- **Activity**: Quote all of the data that follows exactly as written, skipping the images.

*** Supplied material ***

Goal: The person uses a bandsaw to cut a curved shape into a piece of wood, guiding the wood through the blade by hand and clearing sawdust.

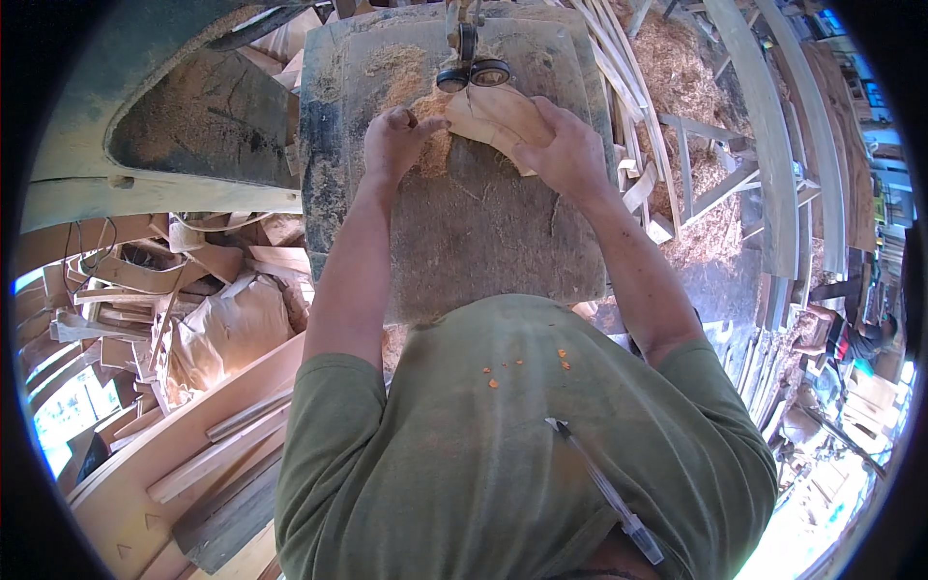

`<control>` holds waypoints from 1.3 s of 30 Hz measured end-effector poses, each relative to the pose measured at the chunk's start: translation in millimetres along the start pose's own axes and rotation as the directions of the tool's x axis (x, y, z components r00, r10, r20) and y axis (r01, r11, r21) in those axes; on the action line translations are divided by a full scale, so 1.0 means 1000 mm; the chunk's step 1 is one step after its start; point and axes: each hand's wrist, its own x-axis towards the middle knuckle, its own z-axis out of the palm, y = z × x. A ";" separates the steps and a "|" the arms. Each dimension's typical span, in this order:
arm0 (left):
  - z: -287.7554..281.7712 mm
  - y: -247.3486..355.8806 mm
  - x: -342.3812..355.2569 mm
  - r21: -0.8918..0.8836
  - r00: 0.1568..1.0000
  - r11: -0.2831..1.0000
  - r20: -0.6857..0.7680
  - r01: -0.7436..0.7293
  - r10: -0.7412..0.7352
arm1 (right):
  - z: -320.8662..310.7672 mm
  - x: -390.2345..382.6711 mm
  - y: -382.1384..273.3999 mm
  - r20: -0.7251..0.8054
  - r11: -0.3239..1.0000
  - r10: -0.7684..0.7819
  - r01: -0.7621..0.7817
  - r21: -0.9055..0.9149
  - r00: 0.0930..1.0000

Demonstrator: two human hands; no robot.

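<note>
A pale, flat piece of wood (503,118) with a curved outline lies on the worn saw table (474,232). My right hand (570,155) grips its right side, thumb on top near the lower edge. At the wood's left end, my left hand (396,145) is closed, fingers curled and thumb pointing at the wood's edge. What its fingers hold, if anything, is hidden. Round guide rollers (473,73) of what looks like a band saw hang right over the wood's far edge. I cannot make out the blade itself.
Sawdust (401,77) covers the table's far left part. The machine's large pale frame (174,193) stands at the left, above heaped wood offcuts (126,300). Long thin strips (628,87) and planks (764,126) stand to the right. A person (860,333) is at the far right.
</note>
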 end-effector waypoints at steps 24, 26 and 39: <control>0.001 -0.010 0.004 -0.068 0.998 0.996 -0.012 -0.057 0.057 | 0.002 -0.008 0.002 -0.025 0.998 -0.051 0.050 -0.024 0.998; 0.003 -0.010 0.003 -0.065 0.993 0.993 -0.083 -0.094 0.088 | 0.003 -0.005 -0.001 -0.023 0.999 -0.042 0.041 -0.016 0.999; -0.003 -0.003 0.002 -0.126 1.000 0.992 0.002 -0.001 0.001 | 0.002 -0.001 -0.002 -0.013 1.000 -0.022 0.021 -0.019 1.000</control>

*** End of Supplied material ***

- **Task solution**:
Goal: The person uses a bandsaw to cut a curved shape into a piece of wood, guiding the wood through the blade by hand and clearing sawdust.


`<control>` holds waypoints from 1.3 s of 30 Hz measured end-effector poses, each relative to the pose measured at the chunk's start: translation in millimetres along the start pose's own axes and rotation as the directions of the tool's x axis (x, y, z components r00, r10, r20) and y axis (r01, r11, r21) in those axes; on the action line translations are divided by a full scale, so 1.0 means 1000 mm; the chunk's step 1 is one step after its start; point and axes: each hand's wrist, its own x-axis towards the middle knuckle, its own z-axis out of the palm, y = z × x. A ";" separates the steps and a "|" the arms. Each dimension's typical span, in this order:
arm0 (left):
  - z: -287.7554..281.7712 mm
  - y: -247.3486..355.8806 mm
  - x: -342.3812..355.2569 mm
  - r21: -0.8918..0.8836
  - r00: 0.1568..1.0000
  - r11: -0.2831..1.0000
  - r20: -0.6857..0.7680
  - r01: -0.7436..0.7293
  - r10: -0.7412..0.7352
arm1 (right):
  - z: -320.8662..310.7672 mm
  - x: -390.2345..382.6711 mm
  - y: -382.1384..273.3999 mm
  - r20: -0.7251..0.8054
  - r11: -0.3239..1.0000
  - r10: -0.7684..0.7819
  - r01: -0.7621..0.7817
  - r21: -0.9055..0.9149
  - r00: 0.0930..1.0000

Demonstrator: two human hands; no robot.

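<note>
A pale, flat piece of wood (503,118) with a curved outline lies on the worn saw table (474,232). My right hand (570,155) grips its right side, thumb on top near the lower edge. At the wood's left end, my left hand (396,145) is closed, fingers curled and thumb pointing at the wood's edge. What its fingers hold, if anything, is hidden. Round guide rollers (473,73) of what looks like a band saw hang right over the wood's far edge. I cannot make out the blade itself.
Sawdust (401,77) covers the table's far left part. The machine's large pale frame (174,193) stands at the left, above heaped wood offcuts (126,300). Long thin strips (628,87) and planks (764,126) stand to the right. A person (860,333) is at the far right.
</note>
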 end-effector waypoints at steps 24, 26 and 39: <control>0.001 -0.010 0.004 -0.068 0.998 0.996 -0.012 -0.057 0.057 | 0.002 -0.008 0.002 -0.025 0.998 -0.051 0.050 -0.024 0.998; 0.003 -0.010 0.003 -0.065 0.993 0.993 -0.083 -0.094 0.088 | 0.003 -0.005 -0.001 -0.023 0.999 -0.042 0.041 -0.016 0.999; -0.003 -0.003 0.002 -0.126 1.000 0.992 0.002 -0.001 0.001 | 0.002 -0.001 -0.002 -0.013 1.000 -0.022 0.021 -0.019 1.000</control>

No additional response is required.